- _TRY IT_: Look through the data below, and copy each line that carries the word "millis".

- _SUPPLIED DATA_:
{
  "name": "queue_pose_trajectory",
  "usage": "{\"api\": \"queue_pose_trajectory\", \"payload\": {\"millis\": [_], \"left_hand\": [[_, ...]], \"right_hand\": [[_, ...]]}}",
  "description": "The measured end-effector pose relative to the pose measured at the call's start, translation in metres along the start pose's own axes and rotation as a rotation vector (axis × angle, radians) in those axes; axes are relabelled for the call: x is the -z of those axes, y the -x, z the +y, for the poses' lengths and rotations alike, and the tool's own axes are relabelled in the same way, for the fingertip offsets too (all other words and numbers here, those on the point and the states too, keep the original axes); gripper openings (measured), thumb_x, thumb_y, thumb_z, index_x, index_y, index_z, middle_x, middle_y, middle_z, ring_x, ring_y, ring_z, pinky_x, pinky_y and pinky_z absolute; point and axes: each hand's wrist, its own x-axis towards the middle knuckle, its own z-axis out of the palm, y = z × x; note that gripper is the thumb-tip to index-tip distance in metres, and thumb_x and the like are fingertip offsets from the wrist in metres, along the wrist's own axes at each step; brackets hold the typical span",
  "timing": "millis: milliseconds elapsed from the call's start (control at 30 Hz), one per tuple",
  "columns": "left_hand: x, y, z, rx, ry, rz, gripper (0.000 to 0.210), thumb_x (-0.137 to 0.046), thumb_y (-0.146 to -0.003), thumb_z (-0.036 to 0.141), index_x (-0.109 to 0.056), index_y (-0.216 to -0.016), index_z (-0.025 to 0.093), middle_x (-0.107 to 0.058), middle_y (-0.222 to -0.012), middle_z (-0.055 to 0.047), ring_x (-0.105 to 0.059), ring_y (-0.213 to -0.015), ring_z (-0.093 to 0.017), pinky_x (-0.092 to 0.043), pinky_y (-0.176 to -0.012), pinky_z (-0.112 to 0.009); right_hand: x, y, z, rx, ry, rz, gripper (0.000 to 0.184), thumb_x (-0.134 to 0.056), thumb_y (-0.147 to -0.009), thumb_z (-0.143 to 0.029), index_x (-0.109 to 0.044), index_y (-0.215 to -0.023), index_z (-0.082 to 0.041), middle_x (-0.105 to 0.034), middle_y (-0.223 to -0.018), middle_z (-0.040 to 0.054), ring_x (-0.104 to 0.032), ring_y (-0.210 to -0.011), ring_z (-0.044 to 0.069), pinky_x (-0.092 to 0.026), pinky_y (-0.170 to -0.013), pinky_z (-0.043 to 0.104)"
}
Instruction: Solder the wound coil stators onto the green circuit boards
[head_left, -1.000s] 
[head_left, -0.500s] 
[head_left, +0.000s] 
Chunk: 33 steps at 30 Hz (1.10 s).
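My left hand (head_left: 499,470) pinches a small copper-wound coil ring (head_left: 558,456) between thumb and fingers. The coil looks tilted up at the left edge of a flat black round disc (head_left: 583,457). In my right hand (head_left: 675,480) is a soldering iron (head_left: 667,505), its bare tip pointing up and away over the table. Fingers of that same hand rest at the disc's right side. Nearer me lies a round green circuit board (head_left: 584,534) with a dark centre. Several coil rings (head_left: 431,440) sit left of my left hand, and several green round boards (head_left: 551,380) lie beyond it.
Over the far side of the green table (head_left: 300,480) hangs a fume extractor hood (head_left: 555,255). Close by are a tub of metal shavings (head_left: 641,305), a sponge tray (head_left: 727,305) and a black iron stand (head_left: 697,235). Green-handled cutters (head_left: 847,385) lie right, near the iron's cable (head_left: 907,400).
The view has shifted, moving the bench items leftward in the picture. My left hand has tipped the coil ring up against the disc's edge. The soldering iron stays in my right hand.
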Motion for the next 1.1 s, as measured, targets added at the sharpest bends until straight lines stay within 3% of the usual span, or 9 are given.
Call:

- _SOLUTION TO THE PROBLEM_:
  "usage": "{\"api\": \"queue_pose_trajectory\", \"payload\": {\"millis\": [_], \"left_hand\": [[_, ...]], \"right_hand\": [[_, ...]]}}",
  "timing": "millis: milliseconds elapsed from the call's start (control at 30 Hz), one per tuple",

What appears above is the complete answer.